| Task directions |
Your answer must be the full listing, reproduced exactly, minus any pictures.

______________________________

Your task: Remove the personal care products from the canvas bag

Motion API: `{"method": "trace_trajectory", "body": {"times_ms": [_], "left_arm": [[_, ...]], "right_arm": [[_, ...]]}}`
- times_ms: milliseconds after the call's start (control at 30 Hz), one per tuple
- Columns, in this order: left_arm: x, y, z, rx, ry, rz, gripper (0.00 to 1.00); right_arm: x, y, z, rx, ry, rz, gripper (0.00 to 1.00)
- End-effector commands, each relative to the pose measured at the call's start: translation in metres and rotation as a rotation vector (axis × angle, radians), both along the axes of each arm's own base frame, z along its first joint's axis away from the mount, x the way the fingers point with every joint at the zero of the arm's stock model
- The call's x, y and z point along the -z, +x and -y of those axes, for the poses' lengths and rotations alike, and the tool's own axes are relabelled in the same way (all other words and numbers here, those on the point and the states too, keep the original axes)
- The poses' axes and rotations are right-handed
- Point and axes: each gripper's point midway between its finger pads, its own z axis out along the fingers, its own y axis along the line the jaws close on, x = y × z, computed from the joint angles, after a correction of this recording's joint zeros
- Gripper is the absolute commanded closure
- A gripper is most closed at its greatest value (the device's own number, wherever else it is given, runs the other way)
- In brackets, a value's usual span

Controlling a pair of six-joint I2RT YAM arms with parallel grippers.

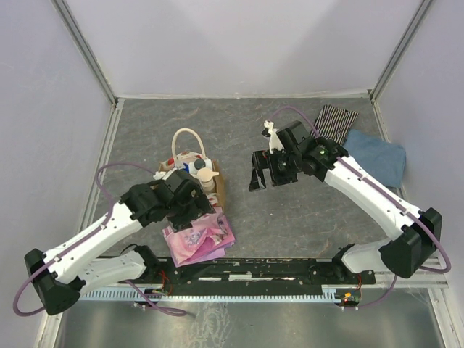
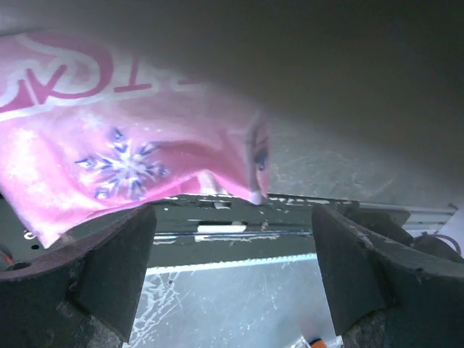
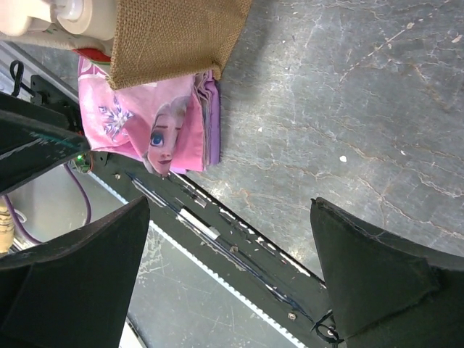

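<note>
The canvas bag (image 1: 190,168) stands left of centre, its cream handle looped upward. Several personal care products (image 1: 197,167) stick out of its top, among them a beige pump bottle (image 1: 208,177). My left gripper (image 1: 196,212) hangs just in front of the bag over a pink cloth. In the left wrist view it (image 2: 232,239) is open with nothing between the fingers. My right gripper (image 1: 259,177) hovers right of the bag, apart from it. It (image 3: 228,239) is open and empty too. The right wrist view shows the bag's brown side (image 3: 174,36) and a whitish bottle (image 3: 54,14).
A pink folded cloth (image 1: 199,239) with a printed face (image 3: 163,134) lies against the bag's near side. A striped cloth (image 1: 337,122) and a blue cloth (image 1: 377,159) lie at the back right. The black front rail (image 1: 275,272) runs along the near edge.
</note>
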Motion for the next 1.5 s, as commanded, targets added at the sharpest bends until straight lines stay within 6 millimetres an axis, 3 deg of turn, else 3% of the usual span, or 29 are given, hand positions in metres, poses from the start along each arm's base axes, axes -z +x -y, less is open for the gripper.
{"method": "trace_trajectory", "body": {"times_ms": [0, 300, 400, 600, 733, 900, 1067, 1267, 1467], "left_arm": [[-0.069, 0.008, 0.023, 0.104, -0.165, 0.163, 0.07], [-0.181, 0.013, 0.034, 0.172, -0.393, 0.435, 0.07], [-0.191, 0.025, 0.005, 0.052, -0.307, 0.499, 0.08], [-0.181, 0.046, -0.093, -0.422, -0.055, 0.586, 0.07], [-0.170, 0.049, -0.139, -0.640, 0.097, 0.616, 0.10], [-0.153, 0.066, -0.145, -0.677, 0.291, 0.583, 0.09], [-0.123, 0.088, -0.148, -0.715, 0.423, 0.489, 0.00], [-0.090, 0.140, -0.169, -0.692, 0.340, 0.374, 0.00], [-0.070, 0.166, -0.186, -0.684, 0.319, 0.281, 0.01]], "right_arm": [[-0.019, 0.004, -0.014, -0.029, 0.071, 0.047, 0.00], [-0.012, 0.007, -0.014, -0.019, 0.046, 0.036, 0.00], [-0.013, 0.007, -0.021, -0.041, 0.074, 0.018, 0.00], [-0.016, 0.005, -0.042, -0.082, 0.118, 0.007, 0.00], [-0.021, 0.005, -0.045, -0.086, 0.117, 0.012, 0.00], [-0.026, 0.008, -0.041, -0.080, 0.091, 0.030, 0.00], [-0.026, 0.008, -0.039, -0.070, 0.087, 0.030, 0.00], [-0.022, 0.005, -0.035, -0.061, 0.080, 0.034, 0.00], [-0.020, 0.021, -0.043, -0.027, 0.095, 0.065, 0.00]]}}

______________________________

| Answer to this task |
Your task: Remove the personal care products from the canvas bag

Motion API: `{"method": "trace_trajectory", "body": {"times_ms": [_], "left_arm": [[_, ...]], "right_arm": [[_, ...]]}}`
- times_ms: milliseconds after the call's start (control at 30 Hz), one per tuple
- Columns, in this order: left_arm: x, y, z, rx, ry, rz, gripper (0.00 to 1.00); right_arm: x, y, z, rx, ry, rz, gripper (0.00 to 1.00)
- End-effector commands, each relative to the pose measured at the call's start: translation in metres and rotation as a rotation vector (axis × angle, radians), both along the axes of each arm's own base frame, z along its first joint's axis away from the mount, x the way the fingers point with every joint at the zero of the arm's stock model
- The call's x, y and z point along the -z, +x and -y of those axes, for the poses' lengths and rotations alike, and the tool's own axes are relabelled in the same way (all other words and numbers here, those on the point and the states too, keep the original axes)
- The poses' axes and rotations are right-handed
- Point and axes: each gripper's point midway between its finger pads, its own z axis out along the fingers, its own y axis along the line the jaws close on, x = y × z, computed from the joint angles, after a correction of this recording's joint zeros
- Gripper is the absolute commanded closure
- A gripper is most closed at its greatest value (the device's own number, wherever else it is given, runs the other way)
- In brackets, a value's usual span

Controlling a pair of six-joint I2RT YAM arms with parallel grippers.


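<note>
The canvas bag (image 1: 190,168) stands left of centre, its cream handle looped upward. Several personal care products (image 1: 197,167) stick out of its top, among them a beige pump bottle (image 1: 208,177). My left gripper (image 1: 196,212) hangs just in front of the bag over a pink cloth. In the left wrist view it (image 2: 232,239) is open with nothing between the fingers. My right gripper (image 1: 259,177) hovers right of the bag, apart from it. It (image 3: 228,239) is open and empty too. The right wrist view shows the bag's brown side (image 3: 174,36) and a whitish bottle (image 3: 54,14).
A pink folded cloth (image 1: 199,239) with a printed face (image 3: 163,134) lies against the bag's near side. A striped cloth (image 1: 337,122) and a blue cloth (image 1: 377,159) lie at the back right. The black front rail (image 1: 275,272) runs along the near edge.
</note>
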Motion for the next 1.5 s, as commanded, targets added at the sharpest bends until straight lines stay within 6 millimetres an axis, 3 deg of turn, else 3% of the usual span, or 29 are given, hand positions in metres, poses from the start along each arm's base axes, axes -z +x -y, less is open for the gripper.
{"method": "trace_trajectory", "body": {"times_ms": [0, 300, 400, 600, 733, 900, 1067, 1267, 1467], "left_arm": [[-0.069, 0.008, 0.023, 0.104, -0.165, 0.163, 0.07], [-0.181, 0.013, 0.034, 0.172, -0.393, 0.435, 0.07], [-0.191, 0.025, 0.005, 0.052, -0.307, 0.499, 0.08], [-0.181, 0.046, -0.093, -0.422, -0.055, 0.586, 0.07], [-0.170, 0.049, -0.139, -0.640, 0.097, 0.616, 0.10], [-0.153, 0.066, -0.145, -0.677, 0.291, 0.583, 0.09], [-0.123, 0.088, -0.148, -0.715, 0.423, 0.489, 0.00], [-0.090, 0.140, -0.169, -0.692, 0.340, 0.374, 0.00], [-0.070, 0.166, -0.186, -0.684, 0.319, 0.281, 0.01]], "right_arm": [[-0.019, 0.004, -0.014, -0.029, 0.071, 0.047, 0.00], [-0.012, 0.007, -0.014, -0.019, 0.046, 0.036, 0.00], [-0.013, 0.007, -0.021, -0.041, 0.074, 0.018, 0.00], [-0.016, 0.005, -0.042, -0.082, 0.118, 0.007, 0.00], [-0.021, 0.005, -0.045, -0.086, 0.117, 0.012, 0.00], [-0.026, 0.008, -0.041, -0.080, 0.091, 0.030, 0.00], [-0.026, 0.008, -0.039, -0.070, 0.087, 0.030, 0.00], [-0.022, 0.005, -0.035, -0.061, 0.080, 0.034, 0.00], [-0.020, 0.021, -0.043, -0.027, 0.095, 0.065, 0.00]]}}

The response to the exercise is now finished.